Practical tips on designing safety-critical software

Embedded systems may need to comply with a variety of safety standards based on the market and intended use. These standards can also outline requirements that need to be met based on international standards. Standards such as ones based on the International Electrotechical Commission (IEC) attempt to develop a common set of requirements so that each individual country and/or market doesn’t have completely separate requirements.

First, this paper outlines some various ways that the safety requirements for the system can be understood. It includes customer interaction, competitive intelligence, and professional assistance.

Second, it covers the basics of the IEC 61508 document standard, and the concept of safety integrity levels. There is also an explanation of how faults in an embedded system can lead to errors, and how these can lead to failures. The progression of these failures and their possible multiple instances is also discussed.

Finally, also discussed are some of the various system architectures and their designs. Each is based on the safety integrity level of the overall system, and each is discussed for their applicability to embedded systems.

Which safety requirements?
One of the most important aspects of developing safety-critical software is determining which requirements and standards are going to be followed.
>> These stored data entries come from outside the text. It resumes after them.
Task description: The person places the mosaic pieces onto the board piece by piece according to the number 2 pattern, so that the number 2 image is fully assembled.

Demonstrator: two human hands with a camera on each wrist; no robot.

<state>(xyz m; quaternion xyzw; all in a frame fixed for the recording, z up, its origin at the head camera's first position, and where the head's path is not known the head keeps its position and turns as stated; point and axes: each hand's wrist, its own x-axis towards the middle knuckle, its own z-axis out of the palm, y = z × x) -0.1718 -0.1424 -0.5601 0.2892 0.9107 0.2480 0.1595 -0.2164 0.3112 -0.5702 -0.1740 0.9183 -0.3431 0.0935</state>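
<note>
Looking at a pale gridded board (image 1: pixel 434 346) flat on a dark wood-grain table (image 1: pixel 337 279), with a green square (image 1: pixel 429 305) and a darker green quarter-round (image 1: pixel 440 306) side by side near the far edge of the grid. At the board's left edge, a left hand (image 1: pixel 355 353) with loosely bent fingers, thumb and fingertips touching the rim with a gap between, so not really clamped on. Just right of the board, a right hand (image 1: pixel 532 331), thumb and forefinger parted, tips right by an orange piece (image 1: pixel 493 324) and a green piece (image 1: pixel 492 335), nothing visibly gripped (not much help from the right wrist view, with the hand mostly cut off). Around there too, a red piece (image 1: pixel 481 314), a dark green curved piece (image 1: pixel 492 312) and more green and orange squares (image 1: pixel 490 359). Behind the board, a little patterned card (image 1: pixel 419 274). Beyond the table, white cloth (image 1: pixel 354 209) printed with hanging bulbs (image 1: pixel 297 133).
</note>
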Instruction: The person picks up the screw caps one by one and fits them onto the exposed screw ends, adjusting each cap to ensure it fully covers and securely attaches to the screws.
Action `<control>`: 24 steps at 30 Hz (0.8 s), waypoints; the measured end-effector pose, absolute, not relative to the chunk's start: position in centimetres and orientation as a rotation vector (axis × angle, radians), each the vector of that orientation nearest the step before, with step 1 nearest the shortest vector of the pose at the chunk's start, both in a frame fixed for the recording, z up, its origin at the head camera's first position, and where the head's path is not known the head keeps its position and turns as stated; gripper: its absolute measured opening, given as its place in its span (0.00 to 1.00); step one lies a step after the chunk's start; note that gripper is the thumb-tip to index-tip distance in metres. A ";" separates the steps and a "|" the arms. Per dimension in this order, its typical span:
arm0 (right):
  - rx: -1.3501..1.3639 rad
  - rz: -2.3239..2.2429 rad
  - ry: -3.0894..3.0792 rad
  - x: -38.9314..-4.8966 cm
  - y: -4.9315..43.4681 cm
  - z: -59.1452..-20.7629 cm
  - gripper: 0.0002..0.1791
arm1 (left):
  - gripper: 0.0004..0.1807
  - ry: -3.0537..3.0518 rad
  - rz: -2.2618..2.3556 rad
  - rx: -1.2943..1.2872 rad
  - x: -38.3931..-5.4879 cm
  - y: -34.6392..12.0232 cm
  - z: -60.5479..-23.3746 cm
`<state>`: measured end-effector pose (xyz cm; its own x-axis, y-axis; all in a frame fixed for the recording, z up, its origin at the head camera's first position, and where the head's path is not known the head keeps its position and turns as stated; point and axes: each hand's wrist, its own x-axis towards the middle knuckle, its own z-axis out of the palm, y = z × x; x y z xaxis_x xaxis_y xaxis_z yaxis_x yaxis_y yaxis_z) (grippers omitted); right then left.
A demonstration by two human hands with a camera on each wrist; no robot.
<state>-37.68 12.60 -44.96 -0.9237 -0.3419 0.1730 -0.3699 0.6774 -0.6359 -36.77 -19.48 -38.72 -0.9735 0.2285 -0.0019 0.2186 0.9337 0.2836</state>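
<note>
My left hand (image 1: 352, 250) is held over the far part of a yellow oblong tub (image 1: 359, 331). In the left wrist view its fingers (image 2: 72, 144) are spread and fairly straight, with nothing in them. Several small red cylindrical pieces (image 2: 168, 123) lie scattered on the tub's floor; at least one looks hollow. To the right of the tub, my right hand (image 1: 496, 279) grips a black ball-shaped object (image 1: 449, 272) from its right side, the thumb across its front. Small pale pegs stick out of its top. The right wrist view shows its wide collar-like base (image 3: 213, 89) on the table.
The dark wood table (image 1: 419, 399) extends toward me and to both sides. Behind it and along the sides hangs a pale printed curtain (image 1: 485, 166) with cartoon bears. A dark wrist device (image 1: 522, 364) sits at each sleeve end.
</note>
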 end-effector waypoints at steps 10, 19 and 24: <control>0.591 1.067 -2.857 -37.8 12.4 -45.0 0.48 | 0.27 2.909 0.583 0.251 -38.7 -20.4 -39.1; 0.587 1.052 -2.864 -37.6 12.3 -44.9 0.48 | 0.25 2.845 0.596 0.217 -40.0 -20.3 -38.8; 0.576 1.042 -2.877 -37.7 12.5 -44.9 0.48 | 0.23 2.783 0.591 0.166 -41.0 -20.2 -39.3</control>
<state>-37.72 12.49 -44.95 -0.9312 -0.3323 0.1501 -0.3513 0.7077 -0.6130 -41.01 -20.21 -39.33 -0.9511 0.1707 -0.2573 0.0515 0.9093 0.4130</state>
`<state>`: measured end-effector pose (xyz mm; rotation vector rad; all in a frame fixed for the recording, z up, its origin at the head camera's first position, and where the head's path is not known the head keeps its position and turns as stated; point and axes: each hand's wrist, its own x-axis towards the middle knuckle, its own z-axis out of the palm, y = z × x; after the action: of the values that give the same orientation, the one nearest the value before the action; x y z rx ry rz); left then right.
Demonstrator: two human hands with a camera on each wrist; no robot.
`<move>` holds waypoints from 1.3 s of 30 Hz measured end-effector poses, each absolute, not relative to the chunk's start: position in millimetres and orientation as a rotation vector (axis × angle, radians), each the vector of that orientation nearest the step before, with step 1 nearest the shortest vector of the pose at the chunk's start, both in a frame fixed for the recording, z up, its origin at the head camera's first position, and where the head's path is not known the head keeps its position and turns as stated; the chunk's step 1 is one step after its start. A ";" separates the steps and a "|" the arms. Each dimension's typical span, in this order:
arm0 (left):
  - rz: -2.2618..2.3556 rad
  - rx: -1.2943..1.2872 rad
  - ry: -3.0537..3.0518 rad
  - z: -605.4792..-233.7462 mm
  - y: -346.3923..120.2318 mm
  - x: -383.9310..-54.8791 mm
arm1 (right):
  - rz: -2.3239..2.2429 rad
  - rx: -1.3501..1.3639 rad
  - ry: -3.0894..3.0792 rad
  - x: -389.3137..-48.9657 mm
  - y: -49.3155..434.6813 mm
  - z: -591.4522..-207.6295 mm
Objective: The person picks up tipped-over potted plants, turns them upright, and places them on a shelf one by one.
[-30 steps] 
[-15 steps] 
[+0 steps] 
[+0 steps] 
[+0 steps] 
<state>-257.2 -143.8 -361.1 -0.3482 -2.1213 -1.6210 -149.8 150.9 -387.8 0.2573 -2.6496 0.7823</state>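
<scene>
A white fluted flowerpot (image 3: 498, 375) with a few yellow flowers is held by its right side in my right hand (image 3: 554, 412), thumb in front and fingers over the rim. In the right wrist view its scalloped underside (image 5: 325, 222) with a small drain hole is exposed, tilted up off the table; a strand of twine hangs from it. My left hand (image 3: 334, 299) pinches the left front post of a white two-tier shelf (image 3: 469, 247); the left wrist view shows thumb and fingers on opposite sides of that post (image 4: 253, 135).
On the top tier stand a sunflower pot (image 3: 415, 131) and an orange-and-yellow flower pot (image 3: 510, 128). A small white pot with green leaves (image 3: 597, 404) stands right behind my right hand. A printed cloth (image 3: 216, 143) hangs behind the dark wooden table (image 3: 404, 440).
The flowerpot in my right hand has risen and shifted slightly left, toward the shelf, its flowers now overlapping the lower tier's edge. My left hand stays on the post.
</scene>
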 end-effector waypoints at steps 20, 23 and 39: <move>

Depending on the newness of either your product or the intended market, you may need to get outside help to determine what standards need to be met. Consider following the steps below to aid in your safety certification effort:

Step #1 – Customer interaction: If you are entering a new market, the intended customer probably knows the starting point for which safety requirements need to be met. They may be able to provide information on the safety standards that a similar product already meets. If the end customer is just using the product without a lot of technical background, then this step should be skipped.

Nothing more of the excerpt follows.